• PROBLEM REQUIREMENTS: An exact copy of all the data below is needed, without its pictures.

• COLLECTED MATERIAL:
▼
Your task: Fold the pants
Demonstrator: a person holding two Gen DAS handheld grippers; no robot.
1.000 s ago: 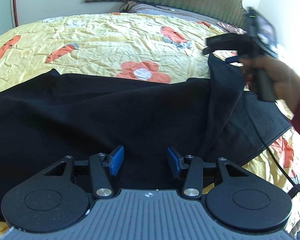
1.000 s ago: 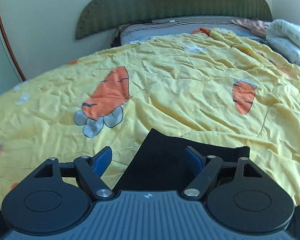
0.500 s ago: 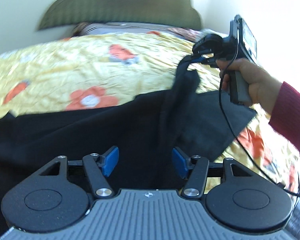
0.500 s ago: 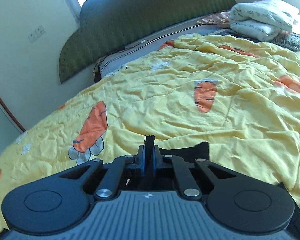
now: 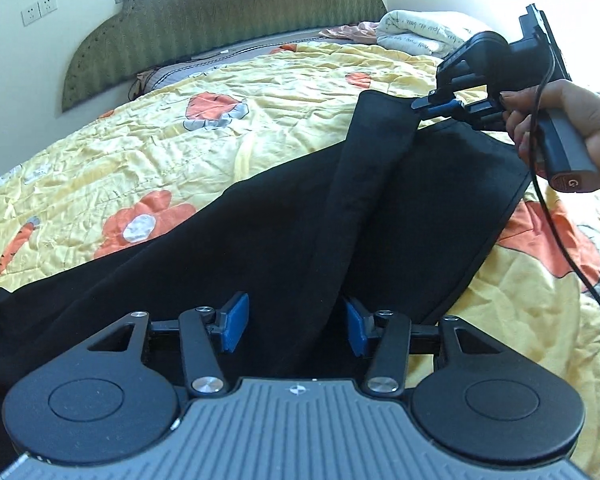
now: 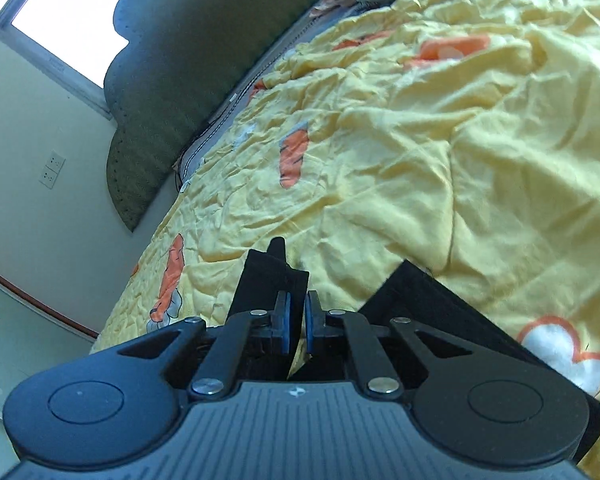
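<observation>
Only in the left wrist view was the whole spread of the black pants (image 5: 260, 248) taken in: they were laid across the yellow quilt (image 5: 148, 148) of the bed, running from the lower left of the frame up toward the right. In that same view the right gripper (image 5: 422, 105) was seen from outside, held by a hand (image 5: 568, 124) at the upper right, with a black cable (image 5: 560, 224) trailing down from it. One strip of the pants was drawn up taut from the main cloth to the tip of that gripper, raised above the flat part lying on the quilt beneath it. The left gripper (image 5: 294, 326) was seen with its blue pads (image 5: 234, 322) set wide apart, the black cloth lying between and below them; nothing was pinched.

The right wrist view, strongly tilted, offered what the other could not: the right gripper (image 6: 296, 326) at close range, its pads (image 6: 283, 326) brought nearly together, a narrow gap left showing. A stiff black edge of the pants (image 6: 268, 280) stood up at and beyond the pads, and a second black fold (image 6: 432, 300) lay to the right on the quilt (image 6: 420, 160). From this view alone the grip could not be confirmed; the taut strip in the left view showed the cloth to be held.

The pants appeared plain, dark and matte, with few creases. A green headboard (image 5: 228, 16) and a window (image 6: 72, 28) were shown behind the bed, and bundled white bedding (image 5: 416, 30) at its far corner.
</observation>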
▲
• RESULT OF THE EXERCISE:
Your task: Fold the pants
Demonstrator: a person holding two Gen DAS handheld grippers; no robot.
1.000 s ago: 
1.000 s ago: 
0.500 s ago: 
0.500 s ago: 
now: 
now: 
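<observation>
Only in the left wrist view was the whole spread of the black pants (image 5: 260, 248) taken in: they were laid across the yellow quilt (image 5: 148, 148) of the bed, running from the lower left of the frame up toward the right. In that same view the right gripper (image 5: 422, 105) was seen from outside, held by a hand (image 5: 568, 124) at the upper right, with a black cable (image 5: 560, 224) trailing down from it. One strip of the pants was drawn up taut from the main cloth to the tip of that gripper, raised above the flat part lying on the quilt beneath it. The left gripper (image 5: 294, 326) was seen with its blue pads (image 5: 234, 322) set wide apart, the black cloth lying between and below them; nothing was pinched.

The right wrist view, strongly tilted, offered what the other could not: the right gripper (image 6: 296, 326) at close range, its pads (image 6: 283, 326) brought nearly together, a narrow gap left showing. A stiff black edge of the pants (image 6: 268, 280) stood up at and beyond the pads, and a second black fold (image 6: 432, 300) lay to the right on the quilt (image 6: 420, 160). From this view alone the grip could not be confirmed; the taut strip in the left view showed the cloth to be held.

The pants appeared plain, dark and matte, with few creases. A green headboard (image 5: 228, 16) and a window (image 6: 72, 28) were shown behind the bed, and bundled white bedding (image 5: 416, 30) at its far corner.
</observation>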

The answer to this exercise has been fully stated.